_What this task involves:_
Leave the images aside and copy out the whole listing, exact to the word.

........

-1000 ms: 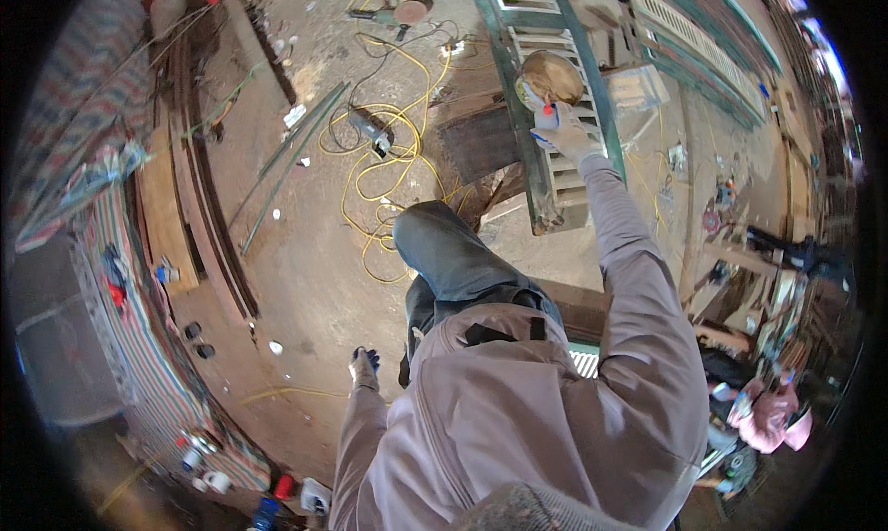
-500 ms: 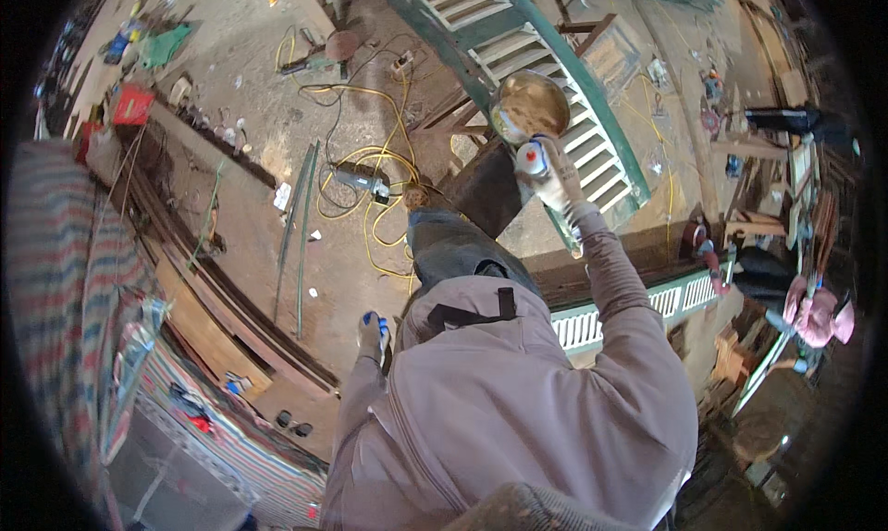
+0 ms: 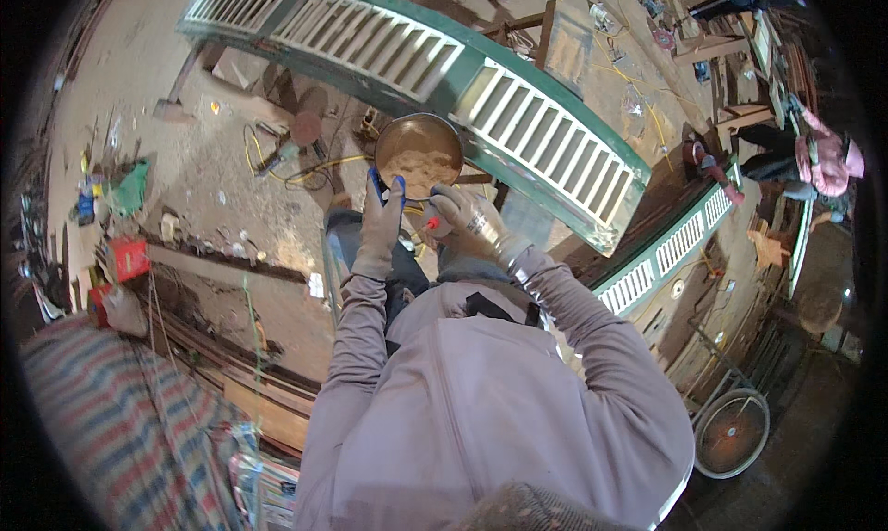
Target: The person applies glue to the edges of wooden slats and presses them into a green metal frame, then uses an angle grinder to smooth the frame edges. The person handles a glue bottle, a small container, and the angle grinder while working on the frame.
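Note:
A round metal bowl (image 3: 419, 154) of tan powder stands on the green louvered shutter frame (image 3: 518, 115) in front of me. My left hand (image 3: 381, 221), in a grey glove, grips a small blue object just below the bowl's near rim. My right hand (image 3: 461, 218), also gloved, holds a clear plastic bottle (image 3: 483, 224) with a red cap, tilted toward the bowl. Both hands are close together under the bowl. My grey sleeves and jacket fill the lower middle of the view.
A second green louvered panel (image 3: 668, 246) lies to the right. Yellow cable (image 3: 305, 166) and tools litter the dusty floor at left. A person in pink (image 3: 823, 161) sits at far right. A wheel (image 3: 731, 431) stands at lower right, striped cloth (image 3: 120, 420) at lower left.
My left hand has come up from my side to the bowl. My right hand with the bottle has drawn back toward me, and the view has swung so the shutter lies across the top.

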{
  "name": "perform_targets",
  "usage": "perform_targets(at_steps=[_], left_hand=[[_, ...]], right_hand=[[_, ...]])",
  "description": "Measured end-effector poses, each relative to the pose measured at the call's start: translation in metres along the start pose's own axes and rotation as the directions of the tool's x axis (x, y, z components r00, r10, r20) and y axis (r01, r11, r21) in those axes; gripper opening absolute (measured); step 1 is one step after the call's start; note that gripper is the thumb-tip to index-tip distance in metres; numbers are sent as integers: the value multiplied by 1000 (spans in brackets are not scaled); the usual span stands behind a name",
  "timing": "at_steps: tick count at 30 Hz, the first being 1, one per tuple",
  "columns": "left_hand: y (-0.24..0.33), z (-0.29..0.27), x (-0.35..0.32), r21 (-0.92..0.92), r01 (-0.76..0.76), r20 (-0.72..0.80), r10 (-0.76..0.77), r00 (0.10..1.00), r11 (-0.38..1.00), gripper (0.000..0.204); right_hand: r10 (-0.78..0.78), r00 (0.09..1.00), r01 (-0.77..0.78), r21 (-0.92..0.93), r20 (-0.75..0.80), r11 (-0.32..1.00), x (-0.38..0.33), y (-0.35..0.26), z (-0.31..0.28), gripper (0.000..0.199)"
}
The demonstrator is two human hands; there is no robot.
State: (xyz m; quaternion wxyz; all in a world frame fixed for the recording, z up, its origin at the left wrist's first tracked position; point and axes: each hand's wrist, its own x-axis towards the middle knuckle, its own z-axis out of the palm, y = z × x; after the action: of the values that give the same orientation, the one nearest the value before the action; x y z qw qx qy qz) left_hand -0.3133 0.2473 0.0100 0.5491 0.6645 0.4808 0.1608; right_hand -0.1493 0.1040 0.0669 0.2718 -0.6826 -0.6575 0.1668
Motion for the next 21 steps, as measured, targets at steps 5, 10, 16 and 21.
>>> perform_targets(at_steps=[5, 10, 16, 21], left_hand=[[2, -51, 109, -126, 77, 147, -58, 987, 989, 71], [15, -119, 248, 103, -213, 197, 190, 962, 972, 65], [0, -171, 403, 97, -87, 110, 76, 991, 991, 53], [-18, -187, 454, 563, -401, 68, 443, 894, 722, 61]], right_hand=[[120, 976, -124, -7, -181, 992, 84, -9, 48, 67], [374, 858, -348, 138, -351, 927, 181, -45, 67, 65], [502, 740, -478, 176, -447, 861, 205, -64, 75, 68], [788, 439, -769, 274, -431, 578, 180, -69, 75, 75]])
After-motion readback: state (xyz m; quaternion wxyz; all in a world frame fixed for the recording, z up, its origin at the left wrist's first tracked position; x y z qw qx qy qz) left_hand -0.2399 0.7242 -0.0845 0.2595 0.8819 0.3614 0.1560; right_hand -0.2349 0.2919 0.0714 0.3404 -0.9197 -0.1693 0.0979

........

_Output of the task:_
-1000 ms: 
-500 ms: 
+0 ms: 
Target: The person applies glue to the edges of wooden slats and presses them into a green metal frame, then uses an angle grinder to smooth the frame edges. The person handles a glue bottle, a small container, and the angle grinder while working on the frame.
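Note:
A round metal bowl (image 3: 419, 154) of tan powder stands on the green louvered shutter frame (image 3: 518, 115) in front of me. My left hand (image 3: 381, 221), in a grey glove, grips a small blue object just below the bowl's near rim. My right hand (image 3: 461, 218), also gloved, holds a clear plastic bottle (image 3: 483, 224) with a red cap, tilted toward the bowl. Both hands are close together under the bowl. My grey sleeves and jacket fill the lower middle of the view.
A second green louvered panel (image 3: 668, 246) lies to the right. Yellow cable (image 3: 305, 166) and tools litter the dusty floor at left. A person in pink (image 3: 823, 161) sits at far right. A wheel (image 3: 731, 431) stands at lower right, striped cloth (image 3: 120, 420) at lower left.
My left hand has come up from my side to the bowl. My right hand with the bottle has drawn back toward me, and the view has swung so the shutter lies across the top.
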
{
  "name": "perform_targets",
  "usage": "perform_targets(at_steps=[_], left_hand=[[_, ...]], right_hand=[[_, ...]])",
  "description": "Measured end-effector poses, each relative to the pose measured at the call's start: translation in metres along the start pose's own axes and rotation as the directions of the tool's x axis (x, y, z components r00, r10, r20) and y axis (r01, r11, r21) in those axes; gripper opening absolute (measured); step 1 is one step after the call's start; note that gripper is the thumb-tip to index-tip distance in metres; numbers are sent as integers: the value multiplied by 1000 (spans in brackets are not scaled); the usual span stands behind a name",
  "timing": "at_steps: tick count at 30 Hz, the first being 1, one per tuple",
  "columns": "left_hand: y (-0.24..0.33), z (-0.29..0.27), x (-0.35..0.32), r21 (-0.92..0.92), r01 (-0.76..0.76), r20 (-0.72..0.80), r10 (-0.76..0.77), r00 (0.10..1.00), r11 (-0.38..1.00), gripper (0.000..0.204); right_hand: r10 (-0.78..0.78), r00 (0.09..1.00), r01 (-0.77..0.78), r21 (-0.92..0.93), r20 (-0.75..0.80), r11 (-0.32..1.00), x (-0.38..0.33), y (-0.35..0.26), z (-0.31..0.28), gripper (0.000..0.199)"
}
The demonstrator is two human hands; there is no robot.
State: (xyz m; quaternion wxyz; all in a world frame fixed for the recording, z up, its origin at the left wrist's first tracked position; point and axes: each hand's wrist, its own x-axis towards the middle knuckle, its own z-axis out of the palm, y = z × x; after the action: of the values that give the same orientation, the one nearest the value before the action; x y z qw qx qy qz) left_hand -0.3133 0.2473 0.0100 0.5491 0.6645 0.4808 0.1608; right_hand -0.1493 0.1040 0.0669 0.2718 -0.6826 -0.6575 0.1668
Motion for the next 21 steps, as measured, targets at steps 5, 10, 16 and 21.
>>> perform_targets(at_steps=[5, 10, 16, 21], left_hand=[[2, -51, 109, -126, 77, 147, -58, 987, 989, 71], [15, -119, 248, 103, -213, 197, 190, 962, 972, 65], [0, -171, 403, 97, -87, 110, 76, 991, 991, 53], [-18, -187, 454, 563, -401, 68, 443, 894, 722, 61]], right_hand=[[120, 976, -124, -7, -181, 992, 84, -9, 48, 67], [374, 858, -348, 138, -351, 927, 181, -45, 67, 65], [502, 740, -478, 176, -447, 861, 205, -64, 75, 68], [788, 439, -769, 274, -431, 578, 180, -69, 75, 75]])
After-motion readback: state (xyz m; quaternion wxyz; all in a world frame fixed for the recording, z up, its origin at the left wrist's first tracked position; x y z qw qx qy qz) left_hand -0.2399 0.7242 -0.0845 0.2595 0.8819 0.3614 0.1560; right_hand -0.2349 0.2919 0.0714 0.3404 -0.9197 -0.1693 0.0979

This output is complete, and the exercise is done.